I don’t mean to single out Sound Liaison with regards to the pricing of DSD conversions of their high-resolution 96/24 PCM masters. Their recordings are actually spectacular (maybe because they make them at 96 kHz/24-bit PCM?). We share many techniques when it comes to capturing a live performance. Yesterday, I wrote to them and inquired about the additional expense of the DSD conversions. Here’s what they said:
The pricing for DSD is a combination of the extra work it takes to make an accurate DSD master and the disc space it uses (you need DSD-dff and DSD-dsf both).
Plus it’s the market…in general; a DSD master is more valuable then a PCM master. But I agree that the PCM is the most original so from that point of view it should be more equal.
I agree that it does take additional work to convert a high-res PCM file to a DSD in both DSD-dff and DSD-dsf, but compared to the production time spent actually making the recordings and completing all of the post production stages associated with the original master, the conversion is really not that big a deal. The iTrax site offers 21 different versions of each of my tracks…talk about production time and disc space!
The other statement in his response resonated with a number of readers yesterday in their comments. Thanks to the dozens of misleading and highly biased reports done in audiophile publications and present on the “love fest” DSD panels at various audio trade shows, DSD is being promoted as “more analog-like” (which isn’t true…a study determined that listeners couldn’t tell the difference between a PCM and DSD encoded file of the same source. Read my post on the study by clicking here.) and therefore deserving of a higher price. The market is driving the price premium for DSD according the Frans and many readers pointed out the same thing.

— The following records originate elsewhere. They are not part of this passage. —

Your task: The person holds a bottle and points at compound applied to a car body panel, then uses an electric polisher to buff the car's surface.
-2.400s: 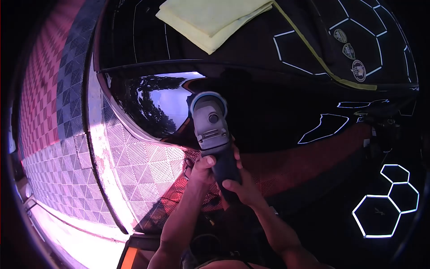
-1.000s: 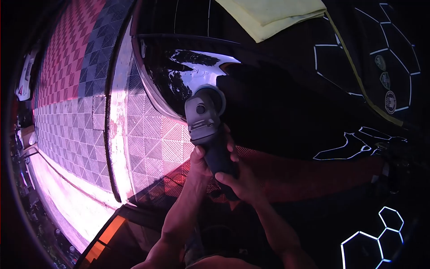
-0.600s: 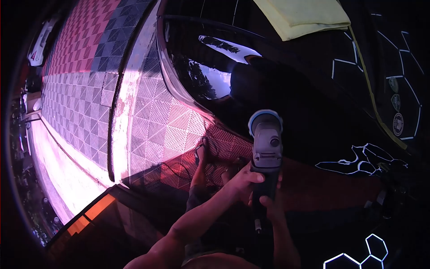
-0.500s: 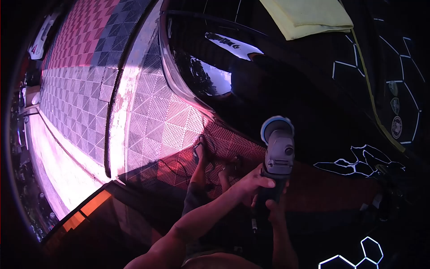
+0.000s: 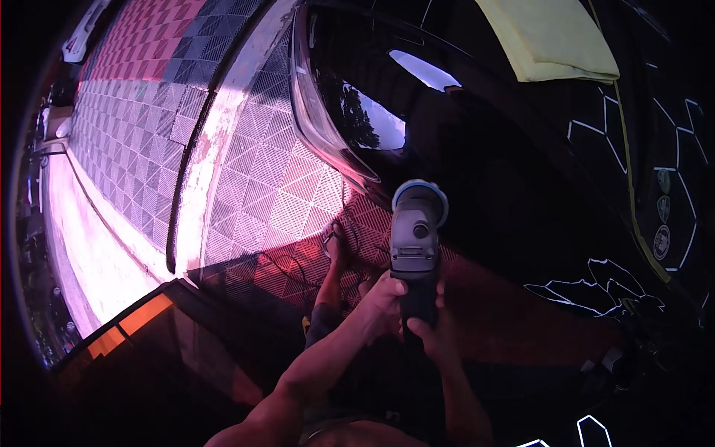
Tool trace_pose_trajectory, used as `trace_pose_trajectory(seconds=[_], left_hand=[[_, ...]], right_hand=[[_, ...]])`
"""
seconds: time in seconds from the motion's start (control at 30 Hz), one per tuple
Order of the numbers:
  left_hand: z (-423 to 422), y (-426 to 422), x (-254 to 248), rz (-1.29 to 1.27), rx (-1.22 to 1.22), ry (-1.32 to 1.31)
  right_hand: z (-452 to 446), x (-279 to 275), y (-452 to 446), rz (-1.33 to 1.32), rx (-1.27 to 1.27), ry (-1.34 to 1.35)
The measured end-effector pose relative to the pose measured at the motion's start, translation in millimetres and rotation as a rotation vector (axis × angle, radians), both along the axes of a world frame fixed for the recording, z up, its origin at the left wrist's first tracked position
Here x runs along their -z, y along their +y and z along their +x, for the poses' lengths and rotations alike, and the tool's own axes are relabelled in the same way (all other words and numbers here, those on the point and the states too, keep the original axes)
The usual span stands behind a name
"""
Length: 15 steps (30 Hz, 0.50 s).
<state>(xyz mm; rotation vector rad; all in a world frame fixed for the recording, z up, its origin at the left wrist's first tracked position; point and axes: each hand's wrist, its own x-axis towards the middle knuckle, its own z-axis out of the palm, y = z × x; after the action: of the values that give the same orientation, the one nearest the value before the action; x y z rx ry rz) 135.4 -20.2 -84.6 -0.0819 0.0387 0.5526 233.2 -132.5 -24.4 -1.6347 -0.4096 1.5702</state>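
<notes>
A grey and black power polisher (image 5: 414, 238) with a round pad at its head is held in both hands, pad end pointing away from me. My left hand (image 5: 386, 296) wraps round its body from the left, thumb on the side. My right hand (image 5: 428, 331) closes round the black handle lower down. The pad lies at the lower edge of a glossy black car panel (image 5: 477, 171), which reflects sky and trees; whether it touches the panel I cannot tell. A folded yellow cloth (image 5: 555, 41) rests on the car above.
Checkered floor tiles (image 5: 246, 164) spread to the left, with a pale strip (image 5: 216, 141) across them. A cable (image 5: 287, 261) lies near my foot (image 5: 334, 242). Yellow tape (image 5: 633, 201) and round stickers (image 5: 663, 212) are at the right. An orange-striped dark object (image 5: 145, 313) stands lower left.
The view has swung left, so the car and cloth appear farther right. The polisher has moved from the middle of the panel down to its lower edge, with both hands still round it.
</notes>
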Motion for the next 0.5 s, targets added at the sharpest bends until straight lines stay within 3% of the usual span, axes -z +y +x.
trace_pose_trajectory(seconds=[0.23, 0.4, 0.5], left_hand=[[-1.4, 70.5, 0.2, 0.194, -0.140, -0.074], [12.4, 99.6, -19.5, 0.176, -0.098, -0.079], [22.5, 96.9, -28.2, 0.157, 0.025, 0.051]], right_hand=[[-7.7, -16.6, 80.6, 0.127, -0.066, -0.071], [-6.3, -24.3, 106.6, 0.147, 0.023, -0.070], [-0.5, -48.8, 108.9, 0.129, 0.103, 0.029]])
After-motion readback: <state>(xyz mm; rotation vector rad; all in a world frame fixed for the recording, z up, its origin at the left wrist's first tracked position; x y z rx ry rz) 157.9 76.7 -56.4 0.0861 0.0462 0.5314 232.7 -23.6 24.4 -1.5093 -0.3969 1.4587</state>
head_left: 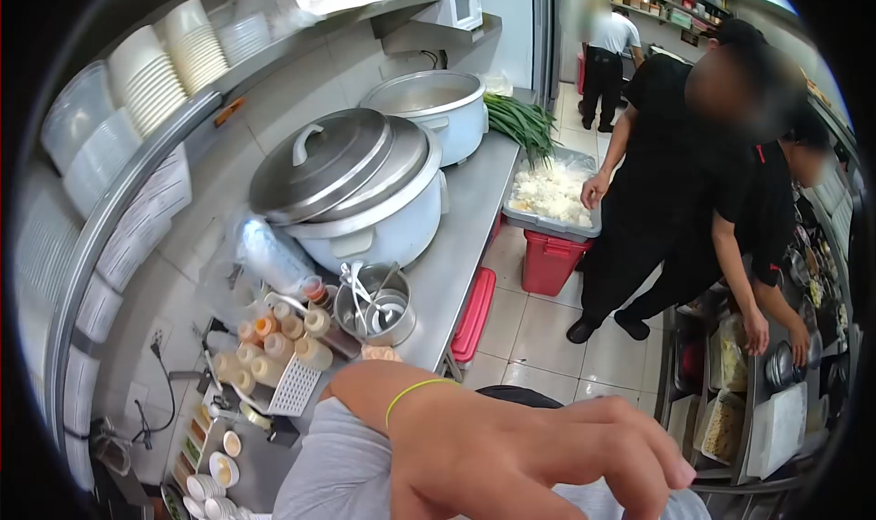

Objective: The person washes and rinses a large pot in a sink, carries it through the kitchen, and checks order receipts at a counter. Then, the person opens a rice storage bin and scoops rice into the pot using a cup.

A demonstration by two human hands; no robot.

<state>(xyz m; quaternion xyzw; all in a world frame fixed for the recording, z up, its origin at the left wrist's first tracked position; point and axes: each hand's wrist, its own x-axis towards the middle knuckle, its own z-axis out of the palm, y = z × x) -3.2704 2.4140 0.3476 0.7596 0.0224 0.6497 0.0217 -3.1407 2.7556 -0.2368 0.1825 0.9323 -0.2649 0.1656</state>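
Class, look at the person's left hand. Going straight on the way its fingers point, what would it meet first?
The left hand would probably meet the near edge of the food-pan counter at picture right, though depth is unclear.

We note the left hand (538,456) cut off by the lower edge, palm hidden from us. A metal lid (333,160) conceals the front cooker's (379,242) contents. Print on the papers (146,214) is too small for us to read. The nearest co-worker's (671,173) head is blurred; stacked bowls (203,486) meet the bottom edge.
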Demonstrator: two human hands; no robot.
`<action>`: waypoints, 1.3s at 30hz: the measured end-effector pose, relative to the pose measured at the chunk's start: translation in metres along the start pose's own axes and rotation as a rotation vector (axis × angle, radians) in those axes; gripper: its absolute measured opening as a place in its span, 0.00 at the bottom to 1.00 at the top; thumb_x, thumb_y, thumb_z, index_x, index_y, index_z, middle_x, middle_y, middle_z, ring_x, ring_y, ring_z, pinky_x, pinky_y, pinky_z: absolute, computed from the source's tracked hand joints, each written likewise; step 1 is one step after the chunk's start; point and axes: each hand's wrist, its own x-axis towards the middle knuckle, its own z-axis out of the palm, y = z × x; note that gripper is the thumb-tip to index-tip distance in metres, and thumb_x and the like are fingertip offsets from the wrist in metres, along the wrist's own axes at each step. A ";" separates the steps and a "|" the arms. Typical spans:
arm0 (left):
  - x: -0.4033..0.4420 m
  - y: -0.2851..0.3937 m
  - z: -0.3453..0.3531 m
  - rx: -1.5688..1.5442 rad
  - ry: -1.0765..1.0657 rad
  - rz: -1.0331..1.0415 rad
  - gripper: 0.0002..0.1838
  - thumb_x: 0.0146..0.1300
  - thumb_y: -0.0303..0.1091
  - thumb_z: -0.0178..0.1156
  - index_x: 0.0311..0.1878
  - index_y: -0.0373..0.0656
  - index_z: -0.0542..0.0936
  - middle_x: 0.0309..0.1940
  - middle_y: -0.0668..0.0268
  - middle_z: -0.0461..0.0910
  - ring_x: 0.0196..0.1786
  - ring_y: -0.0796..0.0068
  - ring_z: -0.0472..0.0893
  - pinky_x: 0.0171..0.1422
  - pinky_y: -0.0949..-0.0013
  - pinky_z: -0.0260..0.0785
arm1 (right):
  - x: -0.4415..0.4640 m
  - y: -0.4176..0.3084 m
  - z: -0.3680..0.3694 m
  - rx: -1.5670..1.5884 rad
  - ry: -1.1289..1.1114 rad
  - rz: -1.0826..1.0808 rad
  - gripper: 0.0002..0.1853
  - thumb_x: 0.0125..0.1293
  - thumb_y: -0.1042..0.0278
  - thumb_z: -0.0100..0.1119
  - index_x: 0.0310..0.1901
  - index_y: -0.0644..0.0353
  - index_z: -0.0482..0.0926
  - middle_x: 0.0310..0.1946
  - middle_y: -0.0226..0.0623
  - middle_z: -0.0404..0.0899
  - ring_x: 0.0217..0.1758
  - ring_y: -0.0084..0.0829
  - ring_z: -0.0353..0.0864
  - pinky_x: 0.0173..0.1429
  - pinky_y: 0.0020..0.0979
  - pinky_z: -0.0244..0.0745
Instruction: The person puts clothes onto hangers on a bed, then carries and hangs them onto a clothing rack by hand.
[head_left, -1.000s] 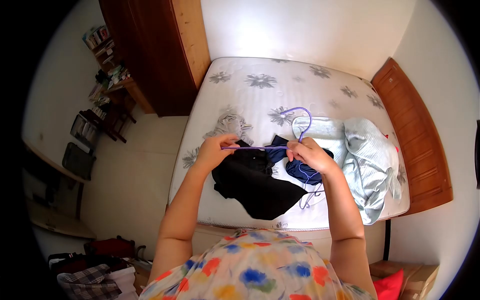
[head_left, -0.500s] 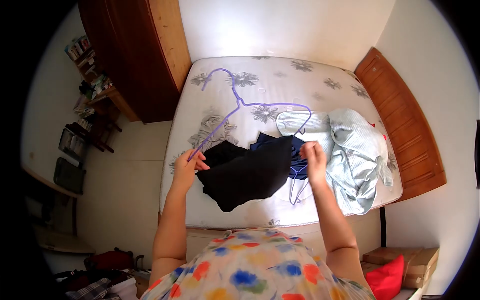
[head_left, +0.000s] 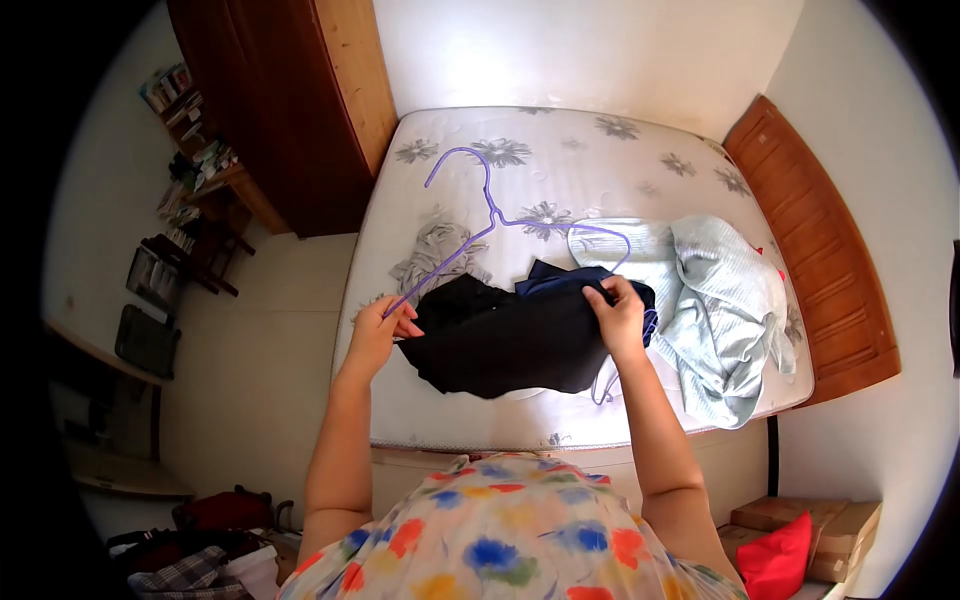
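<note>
A purple clothes hanger (head_left: 463, 250) is held over the bed with its hook pointing away from me. My left hand (head_left: 373, 335) is closed on the hanger's left end and the edge of a black garment (head_left: 505, 345). Stretched below the hanger, the black cloth reaches across to my right hand (head_left: 617, 312). That hand pinches the cloth's upper right corner, by the hanger's right arm. Behind the cloth lies a dark navy garment (head_left: 560, 279), partly hidden. Another purple hanger (head_left: 604, 384) shows in part near my right wrist.
A pale striped cloth (head_left: 715, 320) is heaped on the right of the flowered mattress (head_left: 480, 425). A grey crumpled garment (head_left: 437, 255) lies to the left. A wooden headboard (head_left: 815, 250) borders the right side, a wardrobe (head_left: 275, 110) the far left.
My right hand has moved left and up onto the black garment's corner and now pinches it. The cloth's top edge is pulled straighter, and its lower part has risen.
</note>
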 end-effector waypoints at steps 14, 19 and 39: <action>-0.018 -0.044 -0.082 -0.219 -0.062 -0.066 0.15 0.65 0.36 0.55 0.49 0.38 0.71 0.38 0.58 0.80 0.34 0.72 0.81 0.43 0.72 0.74 | -0.007 -0.032 0.033 -0.107 -0.493 -0.089 0.13 0.68 0.65 0.53 0.28 0.64 0.74 0.15 0.34 0.74 0.18 0.25 0.76 0.25 0.26 0.70; -0.044 -0.117 -0.108 -0.772 -0.189 0.101 0.43 0.57 0.60 0.59 0.68 0.42 0.57 0.61 0.55 0.70 0.63 0.66 0.71 0.67 0.61 0.60 | -0.024 -0.037 0.076 -0.160 -0.507 -0.092 0.13 0.68 0.63 0.53 0.29 0.63 0.75 0.15 0.35 0.75 0.18 0.26 0.76 0.25 0.27 0.70; -0.135 -0.357 -0.169 0.381 0.519 -0.829 0.30 0.64 0.39 0.58 0.65 0.38 0.61 0.58 0.47 0.70 0.60 0.51 0.71 0.62 0.60 0.64 | -0.138 0.124 0.342 0.025 -0.925 0.717 0.15 0.68 0.58 0.50 0.28 0.60 0.73 0.14 0.31 0.69 0.14 0.22 0.69 0.18 0.25 0.64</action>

It’s a business decision. No surprise, I guess. The guys at Sound Liaison are offering customers a choice between a downconverted DSD file and the original “more equal” high-resolution PCM file. No one is making visitors to their website spend the additional dollars for the DSD file.
I wrote back to Frans and thanked him for his response and I invited him to make his wonderful tracks available through iTrax.com. I’m not sure they will agree but if they do, I would have to decide whether to offer the PCM and DSD files or stick with the better format and leave the DSD conversions for someone else to post. I also asked him about the process they use to do the conversions.
Reader Phil made a great suggestion in a comment yesterday. He wrote:
“What you could do is sell DSD downloads for *less* than your PCM downloads, with the notation that:
‘If your system is capable of playing 96/24 PCM, that will get you better sound than DSD can, since with 96/24 PCM you’ll be listening to the music as we originally recorded and mixed it, without the removal of high frequencies above 22 KHz that DSD requires. With 96/24 our downloads give the full overtone structure of the instruments and voices (up to 48 KHz) that lets them – and the room they’re playing in – sound real.’
Only if PCM is priced *higher* than DSD will these folks have any chance of recognizing the real relative values of the formats.”
I’m going to figure out how the best way to make the conversions to DSD and post a couple of examples on the FTP site. I’ll let you decide which you prefer.